Quality Management

What Is Quality Management?

New Direction (ND) looks to Quality Management (QM) as a method by which management and employees can become involved in the continuous improvement of the production of goods and services. It is a combination of quality and management tools aimed at increasing business and reducing losses due to wasteful practices.

Quality management is the act of overseeing all activities and tasks that must be accomplished to maintain a desired level of excellence. This includes the determination of a quality policy, creating and implementing quality planning and assurance, and quality control and quality improvement. It is also referred to as total quality management (TQM).

In general, quality management focuses on long-term goals through the implementation of short-term initiatives.

Understanding Quality Management

At its core, TQM is a business philosophy that champions the idea that the long-term success of a company comes from customer satisfaction and loyalty. TQM requires that all stakeholders in a business work together to improve processes, products, services, and the culture of the company itself.
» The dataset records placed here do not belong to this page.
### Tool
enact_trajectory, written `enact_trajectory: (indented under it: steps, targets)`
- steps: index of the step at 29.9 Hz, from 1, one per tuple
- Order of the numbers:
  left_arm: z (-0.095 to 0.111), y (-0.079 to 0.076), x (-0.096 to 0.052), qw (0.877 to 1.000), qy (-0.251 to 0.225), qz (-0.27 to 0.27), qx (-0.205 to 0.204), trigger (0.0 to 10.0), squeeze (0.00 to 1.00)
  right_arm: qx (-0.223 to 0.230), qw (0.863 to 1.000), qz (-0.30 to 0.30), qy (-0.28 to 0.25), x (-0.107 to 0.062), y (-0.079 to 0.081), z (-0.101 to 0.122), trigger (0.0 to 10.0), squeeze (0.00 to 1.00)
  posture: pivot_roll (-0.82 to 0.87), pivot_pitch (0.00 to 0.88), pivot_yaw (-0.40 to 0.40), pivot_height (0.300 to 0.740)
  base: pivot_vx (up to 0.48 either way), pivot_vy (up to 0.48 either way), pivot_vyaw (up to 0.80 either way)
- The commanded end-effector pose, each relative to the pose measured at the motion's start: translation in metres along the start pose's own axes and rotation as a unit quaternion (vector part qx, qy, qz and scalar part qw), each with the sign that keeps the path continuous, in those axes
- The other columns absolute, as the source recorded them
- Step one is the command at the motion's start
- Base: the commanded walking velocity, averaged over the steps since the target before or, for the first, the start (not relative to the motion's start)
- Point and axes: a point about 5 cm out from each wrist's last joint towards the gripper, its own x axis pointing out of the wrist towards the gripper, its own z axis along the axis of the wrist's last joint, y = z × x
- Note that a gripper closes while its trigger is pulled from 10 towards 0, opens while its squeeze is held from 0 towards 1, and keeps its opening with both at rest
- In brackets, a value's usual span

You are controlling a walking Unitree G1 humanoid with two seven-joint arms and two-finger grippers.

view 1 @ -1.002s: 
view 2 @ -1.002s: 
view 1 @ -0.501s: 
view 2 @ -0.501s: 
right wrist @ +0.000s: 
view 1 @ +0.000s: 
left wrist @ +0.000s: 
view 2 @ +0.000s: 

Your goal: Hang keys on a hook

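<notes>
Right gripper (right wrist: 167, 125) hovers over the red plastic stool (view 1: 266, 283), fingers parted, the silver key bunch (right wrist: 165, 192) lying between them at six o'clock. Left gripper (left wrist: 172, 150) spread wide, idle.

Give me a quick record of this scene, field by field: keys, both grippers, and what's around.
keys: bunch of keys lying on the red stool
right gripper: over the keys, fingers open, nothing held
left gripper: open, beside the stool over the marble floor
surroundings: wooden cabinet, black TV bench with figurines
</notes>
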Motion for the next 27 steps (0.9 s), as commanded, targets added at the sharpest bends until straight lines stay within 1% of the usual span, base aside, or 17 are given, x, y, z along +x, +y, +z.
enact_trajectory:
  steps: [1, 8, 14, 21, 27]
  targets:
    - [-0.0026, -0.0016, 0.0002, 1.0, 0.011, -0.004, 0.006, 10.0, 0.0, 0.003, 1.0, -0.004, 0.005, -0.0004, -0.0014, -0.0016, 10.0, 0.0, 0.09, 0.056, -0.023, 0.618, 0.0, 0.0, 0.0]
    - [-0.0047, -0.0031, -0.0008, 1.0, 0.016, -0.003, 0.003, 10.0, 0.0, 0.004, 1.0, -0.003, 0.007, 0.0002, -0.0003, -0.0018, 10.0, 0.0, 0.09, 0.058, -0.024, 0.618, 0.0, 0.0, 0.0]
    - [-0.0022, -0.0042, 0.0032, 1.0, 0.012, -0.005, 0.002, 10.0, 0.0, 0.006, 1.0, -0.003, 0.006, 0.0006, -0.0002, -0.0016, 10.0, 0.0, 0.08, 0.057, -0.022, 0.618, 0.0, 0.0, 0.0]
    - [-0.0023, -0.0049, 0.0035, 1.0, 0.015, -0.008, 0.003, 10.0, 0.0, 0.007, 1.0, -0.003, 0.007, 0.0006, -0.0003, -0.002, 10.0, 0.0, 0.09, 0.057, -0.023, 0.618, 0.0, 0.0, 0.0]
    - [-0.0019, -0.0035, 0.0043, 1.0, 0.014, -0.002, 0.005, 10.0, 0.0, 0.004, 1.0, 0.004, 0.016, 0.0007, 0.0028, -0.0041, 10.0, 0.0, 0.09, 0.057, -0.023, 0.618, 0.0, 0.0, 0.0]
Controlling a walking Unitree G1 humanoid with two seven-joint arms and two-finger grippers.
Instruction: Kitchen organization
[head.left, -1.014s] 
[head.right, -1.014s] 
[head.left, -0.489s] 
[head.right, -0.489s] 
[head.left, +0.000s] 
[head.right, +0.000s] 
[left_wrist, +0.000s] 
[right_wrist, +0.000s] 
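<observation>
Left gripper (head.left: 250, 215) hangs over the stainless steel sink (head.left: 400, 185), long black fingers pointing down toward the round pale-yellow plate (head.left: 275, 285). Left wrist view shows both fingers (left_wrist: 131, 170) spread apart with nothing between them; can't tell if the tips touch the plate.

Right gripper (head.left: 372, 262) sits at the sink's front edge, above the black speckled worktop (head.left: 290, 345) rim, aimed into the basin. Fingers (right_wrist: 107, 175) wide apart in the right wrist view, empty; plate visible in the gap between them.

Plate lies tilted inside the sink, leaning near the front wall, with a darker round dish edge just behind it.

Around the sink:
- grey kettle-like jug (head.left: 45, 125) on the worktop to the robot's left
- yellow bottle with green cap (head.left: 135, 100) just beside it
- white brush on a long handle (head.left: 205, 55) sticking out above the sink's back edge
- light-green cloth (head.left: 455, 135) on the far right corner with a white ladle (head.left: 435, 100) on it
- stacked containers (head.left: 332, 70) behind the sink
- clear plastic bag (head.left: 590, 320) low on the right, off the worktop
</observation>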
While TQM seems like an intuitive process, it came about as a revolutionary idea. The 1920s saw a rise in reliance on statistics and statistical theory in business, and the first-ever known control chart was made in 1924. People began to build on theories of statistics and ended up collectively creating the method of statistical process control (SPC). However, it wasn’t successfully implemented in a business setting until the 1950s.

It was during this time that Japan was faced with a harsh industrial economic environment. Its citizens were thought to be largely illiterate, and its products were known to be of low quality. Key businesses in Japan saw these deficiencies and looked to make a change. Relying on pioneers in statistical thinking, companies such as Toyota integrated the idea of quality management and quality control into their production processes.

By the end of the 1960s, Japan completely flipped its narrative and became known as one of the most efficient export countries, with some of the most admired products. Effective quality management resulted in better products that could be produced at a cheaper price.